__AIM OF THE EXERCISE__
Collect every line below that contains the word "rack".

(INFORMATION PROVIDED begins)

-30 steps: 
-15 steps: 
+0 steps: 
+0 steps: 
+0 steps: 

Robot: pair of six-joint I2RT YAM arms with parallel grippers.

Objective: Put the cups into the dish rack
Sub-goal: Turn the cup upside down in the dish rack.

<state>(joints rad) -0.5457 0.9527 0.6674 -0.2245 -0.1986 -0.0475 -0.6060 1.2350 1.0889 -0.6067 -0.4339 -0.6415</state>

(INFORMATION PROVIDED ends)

__REPLY TO THE EXERCISE__
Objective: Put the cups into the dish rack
Sub-goal: Turn the cup upside down in the dish rack.

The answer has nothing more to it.